Fee Hilbert, Julia Barth, Julia Gremm, Daniel Gros, Jessica Haiter, Maria Henkel, Wilhelm Reinhardt and Wolfgang G. Stock
The purpose of this paper is to show how the coverage of publications is represented in information services. Academic citation databases (Web of Science, Scopus, Google Scholar…
Abstract
Purpose
The purpose of this paper is to show how the coverage of publications is represented in information services. Academic citation databases (Web of Science, Scopus, Google Scholar) and scientific social media (Mendeley, CiteULike, BibSonomy) were analyzed by applying a new method: the use of personal publication lists of scientists.
Design/methodology/approach
Personal publication lists of scientists of the field of information science were analyzed. All data were taken in collaboration with the scientists in order to guarantee complete publication lists.
Findings
The demonstrated calibration parameter shows the coverage of information services in the field of information science. None of the investigated databases reached a coverage of 100 percent.

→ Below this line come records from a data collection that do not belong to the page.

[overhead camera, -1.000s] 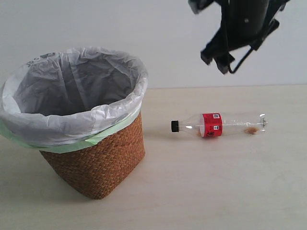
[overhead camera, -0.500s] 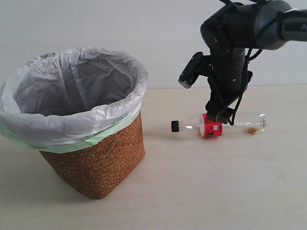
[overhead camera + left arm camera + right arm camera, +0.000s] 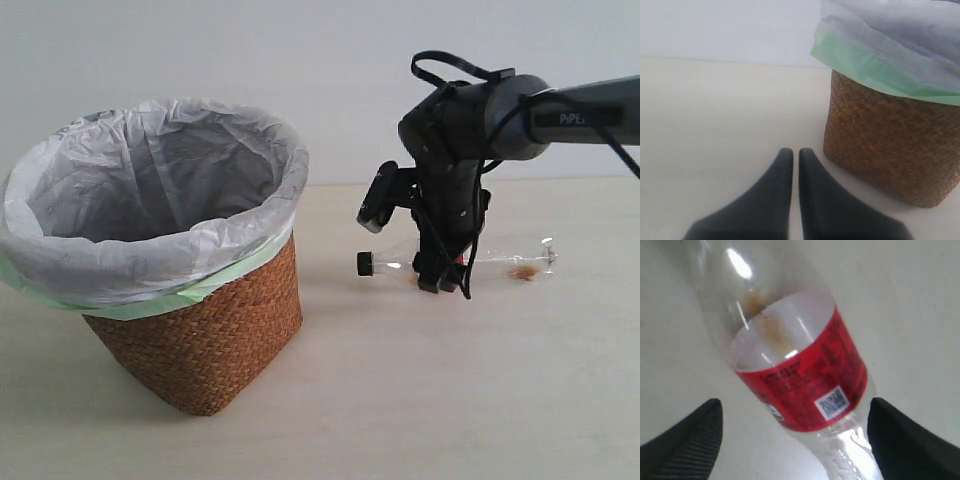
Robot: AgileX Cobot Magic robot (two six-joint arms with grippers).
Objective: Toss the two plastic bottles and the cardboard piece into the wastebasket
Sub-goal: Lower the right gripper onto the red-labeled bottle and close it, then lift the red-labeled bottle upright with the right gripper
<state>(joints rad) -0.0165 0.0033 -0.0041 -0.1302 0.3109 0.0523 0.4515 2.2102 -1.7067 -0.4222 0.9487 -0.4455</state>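
The table (image 3: 450, 400) bears a wastebasket (image 3: 200, 340) and a red-labelled bottle (image 3: 505, 260).

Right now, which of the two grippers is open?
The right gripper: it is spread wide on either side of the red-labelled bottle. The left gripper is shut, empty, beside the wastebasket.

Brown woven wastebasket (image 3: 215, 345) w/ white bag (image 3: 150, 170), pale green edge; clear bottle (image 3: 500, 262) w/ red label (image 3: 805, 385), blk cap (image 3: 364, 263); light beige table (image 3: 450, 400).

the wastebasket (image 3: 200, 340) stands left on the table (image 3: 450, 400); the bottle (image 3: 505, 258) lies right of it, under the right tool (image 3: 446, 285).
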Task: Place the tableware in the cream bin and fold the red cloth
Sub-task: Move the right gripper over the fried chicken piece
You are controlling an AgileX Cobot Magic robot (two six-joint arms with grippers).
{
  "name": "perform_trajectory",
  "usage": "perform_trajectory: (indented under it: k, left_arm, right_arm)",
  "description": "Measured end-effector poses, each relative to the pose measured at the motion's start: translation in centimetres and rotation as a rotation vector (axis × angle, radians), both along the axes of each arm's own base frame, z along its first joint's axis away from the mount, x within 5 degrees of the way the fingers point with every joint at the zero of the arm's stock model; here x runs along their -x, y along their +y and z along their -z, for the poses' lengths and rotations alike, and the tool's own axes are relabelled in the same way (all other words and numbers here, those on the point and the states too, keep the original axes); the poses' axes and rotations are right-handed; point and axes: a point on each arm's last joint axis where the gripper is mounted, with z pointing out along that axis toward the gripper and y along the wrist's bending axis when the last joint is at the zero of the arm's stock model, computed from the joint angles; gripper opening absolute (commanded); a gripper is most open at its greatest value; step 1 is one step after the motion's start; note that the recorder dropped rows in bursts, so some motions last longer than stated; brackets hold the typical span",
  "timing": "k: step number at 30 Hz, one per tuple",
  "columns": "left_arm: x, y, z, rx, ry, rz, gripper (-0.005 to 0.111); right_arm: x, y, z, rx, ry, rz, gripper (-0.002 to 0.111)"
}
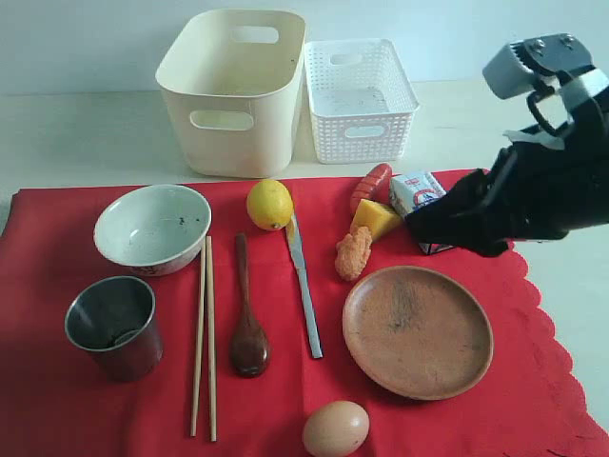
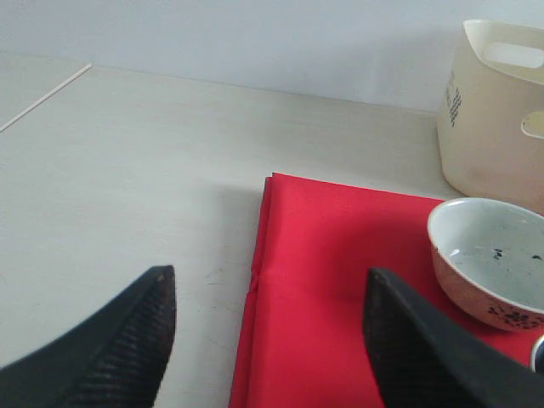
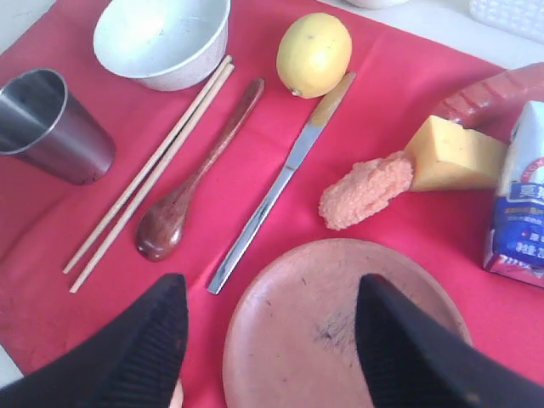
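Seven pieces of tableware on one red cloth (image 1: pixel 57 409), two bins behind, both grippers spread wide

Counted across the cloth in the exterior view: one pale bowl (image 1: pixel 152 227) at 10 o'clock, one steel cup (image 1: pixel 112 326) at 8, two chopsticks (image 1: pixel 204 338) side by side just to the cup's 3 o'clock, then one dark spoon (image 1: pixel 247 324) and one knife (image 1: pixel 304 295) near the middle, one brown plate (image 1: pixel 417 330) at 4. Six other items among them (one lemon (image 1: pixel 269 204), one egg (image 1: pixel 335 428), one sausage (image 1: pixel 371 186), one cheese wedge (image 1: pixel 374 219), one orange fried piece (image 1: pixel 353 253), one milk carton (image 1: pixel 417 190)). Off the cloth at 12, one cream bin (image 1: pixel 233 90), with one white lattice basket (image 1: pixel 360 100) just beside at its 3 o'clock. Right gripper (image 3: pixel 272 289) above the plate, jaws apart, gripping nothing. Left gripper (image 2: pixel 269 276) over the cloth's 9 o'clock edge near the bowl, jaws apart, gripping nothing
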Motion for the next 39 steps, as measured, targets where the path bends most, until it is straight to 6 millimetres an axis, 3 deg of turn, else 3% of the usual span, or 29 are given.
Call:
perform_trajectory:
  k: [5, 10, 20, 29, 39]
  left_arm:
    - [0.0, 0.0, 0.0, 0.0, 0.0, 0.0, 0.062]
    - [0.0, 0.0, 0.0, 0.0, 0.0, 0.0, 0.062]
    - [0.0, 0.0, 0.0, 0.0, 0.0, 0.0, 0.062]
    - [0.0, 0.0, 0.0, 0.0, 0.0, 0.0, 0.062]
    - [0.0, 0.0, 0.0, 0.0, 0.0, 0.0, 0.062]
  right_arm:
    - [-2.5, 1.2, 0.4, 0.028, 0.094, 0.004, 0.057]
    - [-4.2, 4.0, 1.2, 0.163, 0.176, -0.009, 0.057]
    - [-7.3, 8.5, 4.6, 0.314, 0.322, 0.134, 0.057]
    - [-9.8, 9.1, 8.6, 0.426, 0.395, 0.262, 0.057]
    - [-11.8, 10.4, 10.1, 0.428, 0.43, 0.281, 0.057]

However Google Scholar covers a greater amount of publications than other academic citation databases and scientific social media.
Research limitations/implications
Results were limited to the publications of scientists working at an information science department from 2003 to 2012 at German-speaking universities.
Practical implications
Scientists of the field of information science are encouraged to review their publication strategy in case of quality and quantity.
Originality/value
The paper confirms the usefulness of personal publication lists as a calibration parameter for measuring coverage of information services.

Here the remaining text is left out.